December 21, 2005
Price of Loyalty: George W. Bush, the White House, and the Education
of Paul O'Neill
Due to a special order, we are able to offer at a reduced price (including postage) the explosive book by Ron Suskind, which details the experiences of yet another Bush whistleblower, Paul O'Neill, as he walked through the secretive Kremlinesque halls of Bush-Cheney power. We didn't offer the book when it first came out, but reconsidered upon looking through it and realizing that O'Neill offered an important perspective, revealing that the Bush White House is an Alice in Wonderland partisan "democracy be damned" thugocracy.
O'Neill wasn't a likely guy to join the others who have outed the true nature of the "Mayberry Machiavellis." He always seemed sort of maladroit as Secretary of the Treasury, but that's probably, in retrospect, because he was kept on a short leash. This is a dictatorship, after all, not a meritocracy.
One of the reasons we didn't originally sell the book, in its hardcover form, is that O'Neill clamped up shortly after appearing on "60 Minutes." Apparently the mafia don, Cheney, got the word to O'Neill that if he valued his life, he better shut up and disappear for awhile.

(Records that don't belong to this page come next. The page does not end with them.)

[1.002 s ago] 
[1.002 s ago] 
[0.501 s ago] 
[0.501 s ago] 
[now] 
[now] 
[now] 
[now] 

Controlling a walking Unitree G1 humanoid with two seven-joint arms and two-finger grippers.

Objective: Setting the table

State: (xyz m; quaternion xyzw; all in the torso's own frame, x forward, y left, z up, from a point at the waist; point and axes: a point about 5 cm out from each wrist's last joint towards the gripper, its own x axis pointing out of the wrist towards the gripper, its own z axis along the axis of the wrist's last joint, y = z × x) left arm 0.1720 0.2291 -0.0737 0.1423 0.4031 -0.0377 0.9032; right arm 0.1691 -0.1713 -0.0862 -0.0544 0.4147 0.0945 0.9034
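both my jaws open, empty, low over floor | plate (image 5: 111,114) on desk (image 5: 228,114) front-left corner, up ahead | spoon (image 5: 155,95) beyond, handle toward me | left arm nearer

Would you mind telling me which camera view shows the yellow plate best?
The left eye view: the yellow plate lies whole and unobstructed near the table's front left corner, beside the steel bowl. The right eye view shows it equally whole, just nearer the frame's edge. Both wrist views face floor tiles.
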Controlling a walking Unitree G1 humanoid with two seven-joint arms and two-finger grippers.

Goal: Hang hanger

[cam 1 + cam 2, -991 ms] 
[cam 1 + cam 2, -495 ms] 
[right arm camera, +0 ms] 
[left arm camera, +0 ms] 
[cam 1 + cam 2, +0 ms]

Interestingly enough, that's exactly what happened to another ex-insider who revealed that the White House was nothing but a self-perpetuating cash-and-carry political machine that made all of its decisions based on maintaining power: John DiIulio. In fact, it was DiIulio's letter to Suskind that coined the term Mayberry Machiavellis. Shortly after DiIulio's letter appeared in Esquire Magazine, DiIulio (who had resigned from his position as faith-based coordinator -- whatever that is -- for the White House) made himself unavailable for comment -- and hasn't talked since.
Al Capone knew how to silence his critics too: with a machine gun or a baseball bat.
We think that in Suskind's able hands, O'Neill's experience is quite revealing about the inner workings of the right wing bandits who have taken over America.
Here is what one reviewer said on Amazon.com:
O'Neill's no role model of progressivism or genius himself. But he makes an average, pragmatic wealthy Republican appear like a paragon of normalcy amidst the ship of fools in the White House.
The fact that O'Neill can seem like some sort of minor hero, while being a card carrying GOP corporate profiteer, shows you just how extreme and dangerously psychotic the Busheviks are.